Tapi skor imbang 2-2 tak bertahan lama. Tiga menit selepas Jerman merayakan gol, Argentina langsung membalas melalui lesakkan Jorge Burruchaga. Argentina kemudian merayakan gelar kedua mereka di Piala Dunia, melengkapi kesuksesan di tahun 1978. Sayangnya, hingga saat ini Argentina belum lagi meraih gelar juara Piala Dunia

Semuanya sangat efisien dan terorganisir dengan baik oleh Aston Villa

Semuanya sangat efisien dan terorganisir dengan baik oleh Aston Villa – Ketika lampu sorot Villa Park mulai bekerja, itu memberikan latar belakang yang spektakuler untuk peluncuran besar, saat media melewati pemeriksaan keamanan yang tinggi, termasuk pengujian suhu teknologi tinggi sebelum diizinkan masuk.

Tepat di bawah area media, suara dentuman musik muncul dari ruang ganti ketika para pemain mencoba menciptakan suasana mereka sendiri. Info lengkap kunjungi judi online

Zona dibagi menjadi hijau, kuning dan merah dengan sanitasi yang ketat dan sistem berjalan satu arah yang beroperasi – semuanya sangat efisien dan terorganisir dengan baik oleh Aston Villa, klub pertama di luar blok dalam konteks ini.

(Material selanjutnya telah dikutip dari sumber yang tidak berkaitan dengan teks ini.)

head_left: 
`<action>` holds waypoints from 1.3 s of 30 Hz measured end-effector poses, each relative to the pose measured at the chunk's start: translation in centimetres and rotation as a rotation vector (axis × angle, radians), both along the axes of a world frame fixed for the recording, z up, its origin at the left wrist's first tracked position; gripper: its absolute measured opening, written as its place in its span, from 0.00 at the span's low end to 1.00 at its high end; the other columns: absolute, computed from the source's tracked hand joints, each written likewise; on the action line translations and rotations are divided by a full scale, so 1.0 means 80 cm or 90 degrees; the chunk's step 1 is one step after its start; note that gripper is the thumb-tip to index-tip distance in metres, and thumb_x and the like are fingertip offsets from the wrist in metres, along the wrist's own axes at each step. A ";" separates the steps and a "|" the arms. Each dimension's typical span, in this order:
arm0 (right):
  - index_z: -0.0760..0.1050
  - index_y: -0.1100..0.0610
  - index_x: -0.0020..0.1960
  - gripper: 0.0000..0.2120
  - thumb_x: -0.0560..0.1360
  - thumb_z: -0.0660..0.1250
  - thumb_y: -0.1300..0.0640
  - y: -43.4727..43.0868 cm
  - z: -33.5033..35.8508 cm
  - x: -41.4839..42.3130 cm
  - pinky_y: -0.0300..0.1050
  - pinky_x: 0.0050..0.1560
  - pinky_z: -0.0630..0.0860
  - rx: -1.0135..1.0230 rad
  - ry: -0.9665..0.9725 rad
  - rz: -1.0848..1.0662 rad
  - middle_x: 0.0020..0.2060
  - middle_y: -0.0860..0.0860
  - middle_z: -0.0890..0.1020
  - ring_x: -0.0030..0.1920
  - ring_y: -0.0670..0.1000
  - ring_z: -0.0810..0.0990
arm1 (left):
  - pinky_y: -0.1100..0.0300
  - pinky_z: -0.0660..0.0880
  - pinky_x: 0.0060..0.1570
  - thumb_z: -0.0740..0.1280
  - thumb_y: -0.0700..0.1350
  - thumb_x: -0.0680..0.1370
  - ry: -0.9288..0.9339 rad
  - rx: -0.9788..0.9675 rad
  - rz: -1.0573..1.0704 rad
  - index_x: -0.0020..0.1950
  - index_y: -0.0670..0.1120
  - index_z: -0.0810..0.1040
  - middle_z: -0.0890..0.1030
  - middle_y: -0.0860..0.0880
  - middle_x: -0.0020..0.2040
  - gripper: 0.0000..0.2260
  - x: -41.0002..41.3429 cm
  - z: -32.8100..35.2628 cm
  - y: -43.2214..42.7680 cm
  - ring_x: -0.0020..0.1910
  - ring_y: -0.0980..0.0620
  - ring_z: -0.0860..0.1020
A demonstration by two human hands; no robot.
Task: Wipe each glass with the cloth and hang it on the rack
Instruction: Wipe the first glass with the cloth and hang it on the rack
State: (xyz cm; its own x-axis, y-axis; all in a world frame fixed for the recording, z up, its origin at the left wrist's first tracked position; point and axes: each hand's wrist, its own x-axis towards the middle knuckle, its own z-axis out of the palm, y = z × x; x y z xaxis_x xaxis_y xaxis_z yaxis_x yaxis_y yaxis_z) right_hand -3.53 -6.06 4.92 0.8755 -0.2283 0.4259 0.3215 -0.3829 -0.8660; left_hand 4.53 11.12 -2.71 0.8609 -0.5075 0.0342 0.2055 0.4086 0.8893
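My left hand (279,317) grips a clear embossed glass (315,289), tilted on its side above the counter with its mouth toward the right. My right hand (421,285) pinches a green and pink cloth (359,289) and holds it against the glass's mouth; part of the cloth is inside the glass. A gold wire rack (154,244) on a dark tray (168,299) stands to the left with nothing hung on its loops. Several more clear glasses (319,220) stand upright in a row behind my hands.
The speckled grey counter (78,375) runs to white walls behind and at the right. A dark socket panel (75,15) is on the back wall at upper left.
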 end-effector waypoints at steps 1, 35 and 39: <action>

Di antara kursi kosong, ada pemandangan yang tajam – jaket pelayan Aston Villa ditempatkan untuk mengenang ayah manajer Dean Smith, Ron, yang biasa melakukan peran itu dan yang meninggal pada usia 79 setelah tertular virus corona.

Ketika para pemain melakukan pemanasan dan kami yang berada di pinggiran memandang, Villa setidaknya mencoba menyuntikkan atmosfer dengan soundtrack logam berat di atas sistem alamat publik sebelum para pemain keluar secara terpisah.

Itu agak tidak sesuai ketika penyiar Villa membuka pengumuman tim, dengan cepat menyambut kembali John McGinn setelah absen karena cedera yang panjang, stadion itu sendiri dihiasi dengan bendera, spanduk (satu dari sejauh Praha) dan penutup untuk setidaknya menambahkan sedikit warna untuk acara yang dibius.

Saya pernah menghadiri satu pertandingan di balik pintu tertutup sebelumnya, ketika Inggris bermain imbang 0-0 dengan Kroasia di Rijeka pada Oktober 2018, tetapi ada rasa dislokasi yang lebih besar di sini. Seperti yang harus terjadi, bahkan kita yang cukup beruntung untuk berada di dalam pun berada dalam jarak sosial, mengambil tindakan pencegahan yang biasa dilakukan dengan mengenakan topeng.

Countdown to kick-off clock dan wajah-wajah para penggemar yang menonton di rumah berkedip-kedip di layar lebar semuanya merupakan upaya yang memikat untuk menyalakan adrenalin tetapi pemandangan tim-tim yang keluar secara terpisah, tidak ada jabat tangan dan hanya ada siku-siku yang aneh. sela-sela, membawa kenyataan baru ini ke dalam bantuan yang tajam.